WHAT YOU SHOULD DO:
Show every line of the records below that contains the word "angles".

STUDY MATERIAL:
= = = = = = =
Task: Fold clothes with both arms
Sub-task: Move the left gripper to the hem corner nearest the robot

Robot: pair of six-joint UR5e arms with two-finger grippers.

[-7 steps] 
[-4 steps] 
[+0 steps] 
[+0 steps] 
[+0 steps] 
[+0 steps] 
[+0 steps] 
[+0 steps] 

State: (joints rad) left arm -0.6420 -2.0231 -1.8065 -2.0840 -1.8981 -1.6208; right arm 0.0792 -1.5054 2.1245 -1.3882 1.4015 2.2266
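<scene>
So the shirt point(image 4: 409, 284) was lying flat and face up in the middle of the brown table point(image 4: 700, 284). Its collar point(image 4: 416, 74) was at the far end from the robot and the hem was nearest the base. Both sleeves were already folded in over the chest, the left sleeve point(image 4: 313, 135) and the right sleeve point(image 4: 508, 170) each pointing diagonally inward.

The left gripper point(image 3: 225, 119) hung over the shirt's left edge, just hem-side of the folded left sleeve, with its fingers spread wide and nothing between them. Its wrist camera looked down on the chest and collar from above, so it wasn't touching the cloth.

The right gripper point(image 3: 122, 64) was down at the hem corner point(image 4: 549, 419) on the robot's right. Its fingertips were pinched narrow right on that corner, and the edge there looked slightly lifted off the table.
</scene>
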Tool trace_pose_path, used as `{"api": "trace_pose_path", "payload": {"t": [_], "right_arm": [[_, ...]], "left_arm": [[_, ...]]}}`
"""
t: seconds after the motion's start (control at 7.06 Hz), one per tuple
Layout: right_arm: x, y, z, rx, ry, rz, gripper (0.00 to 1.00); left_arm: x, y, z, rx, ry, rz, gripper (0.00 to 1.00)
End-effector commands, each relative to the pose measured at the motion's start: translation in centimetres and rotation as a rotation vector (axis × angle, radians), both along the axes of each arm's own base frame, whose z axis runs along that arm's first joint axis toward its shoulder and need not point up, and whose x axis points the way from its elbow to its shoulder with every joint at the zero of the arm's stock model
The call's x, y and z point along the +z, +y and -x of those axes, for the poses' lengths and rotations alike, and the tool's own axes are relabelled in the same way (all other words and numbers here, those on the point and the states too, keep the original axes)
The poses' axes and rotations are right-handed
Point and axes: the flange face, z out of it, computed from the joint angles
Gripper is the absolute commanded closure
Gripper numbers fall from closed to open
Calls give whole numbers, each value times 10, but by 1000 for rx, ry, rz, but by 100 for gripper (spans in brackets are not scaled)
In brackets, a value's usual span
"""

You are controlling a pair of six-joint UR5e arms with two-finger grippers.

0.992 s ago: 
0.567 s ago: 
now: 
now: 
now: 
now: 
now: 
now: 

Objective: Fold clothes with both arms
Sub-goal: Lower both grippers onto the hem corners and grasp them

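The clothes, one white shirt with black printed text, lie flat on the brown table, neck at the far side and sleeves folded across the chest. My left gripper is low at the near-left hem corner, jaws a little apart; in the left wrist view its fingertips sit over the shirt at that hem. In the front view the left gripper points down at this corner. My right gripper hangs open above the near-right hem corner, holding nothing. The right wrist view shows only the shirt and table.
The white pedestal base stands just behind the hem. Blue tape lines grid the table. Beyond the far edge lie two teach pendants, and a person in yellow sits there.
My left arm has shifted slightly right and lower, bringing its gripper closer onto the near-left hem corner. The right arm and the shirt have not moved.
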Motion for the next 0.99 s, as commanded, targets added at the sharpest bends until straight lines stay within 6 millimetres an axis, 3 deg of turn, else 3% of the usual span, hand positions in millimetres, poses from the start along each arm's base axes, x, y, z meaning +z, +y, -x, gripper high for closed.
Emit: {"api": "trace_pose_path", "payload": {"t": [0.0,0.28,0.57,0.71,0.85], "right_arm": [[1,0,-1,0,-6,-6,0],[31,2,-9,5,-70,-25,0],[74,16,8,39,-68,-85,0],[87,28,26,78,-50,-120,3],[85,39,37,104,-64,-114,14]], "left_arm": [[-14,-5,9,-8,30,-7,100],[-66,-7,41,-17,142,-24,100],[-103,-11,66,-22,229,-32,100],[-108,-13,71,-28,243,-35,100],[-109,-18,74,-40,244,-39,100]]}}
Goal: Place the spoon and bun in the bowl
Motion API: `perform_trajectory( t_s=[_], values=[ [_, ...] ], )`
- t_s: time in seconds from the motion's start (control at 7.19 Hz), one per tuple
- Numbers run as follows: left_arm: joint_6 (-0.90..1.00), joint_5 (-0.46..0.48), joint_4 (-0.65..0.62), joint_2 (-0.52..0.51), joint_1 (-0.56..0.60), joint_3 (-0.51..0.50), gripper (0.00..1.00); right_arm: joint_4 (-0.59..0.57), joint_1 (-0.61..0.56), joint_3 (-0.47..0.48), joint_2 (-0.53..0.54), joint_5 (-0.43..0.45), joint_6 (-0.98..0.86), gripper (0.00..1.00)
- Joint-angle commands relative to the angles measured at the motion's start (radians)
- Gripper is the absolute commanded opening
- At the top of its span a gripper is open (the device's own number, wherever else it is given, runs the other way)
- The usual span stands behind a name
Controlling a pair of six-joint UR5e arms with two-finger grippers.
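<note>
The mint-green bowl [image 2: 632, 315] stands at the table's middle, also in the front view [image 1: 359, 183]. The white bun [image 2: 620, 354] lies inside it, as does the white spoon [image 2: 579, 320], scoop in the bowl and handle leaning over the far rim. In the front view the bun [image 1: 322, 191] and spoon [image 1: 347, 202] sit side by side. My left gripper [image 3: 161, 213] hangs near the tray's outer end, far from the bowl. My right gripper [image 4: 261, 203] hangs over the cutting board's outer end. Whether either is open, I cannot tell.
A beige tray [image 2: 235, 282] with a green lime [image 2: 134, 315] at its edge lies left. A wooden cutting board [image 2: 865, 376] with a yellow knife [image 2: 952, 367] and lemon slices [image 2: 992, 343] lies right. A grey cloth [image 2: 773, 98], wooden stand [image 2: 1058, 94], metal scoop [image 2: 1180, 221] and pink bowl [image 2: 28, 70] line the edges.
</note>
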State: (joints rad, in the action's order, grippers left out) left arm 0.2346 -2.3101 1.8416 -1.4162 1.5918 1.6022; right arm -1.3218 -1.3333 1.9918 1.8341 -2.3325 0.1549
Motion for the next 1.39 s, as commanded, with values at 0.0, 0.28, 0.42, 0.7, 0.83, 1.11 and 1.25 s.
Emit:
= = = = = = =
FINISHED TASK:
Point and axes: the flange face, z out of it, computed from the joint angles
- Joint-angle commands relative to the angles measured at the motion's start (radians)

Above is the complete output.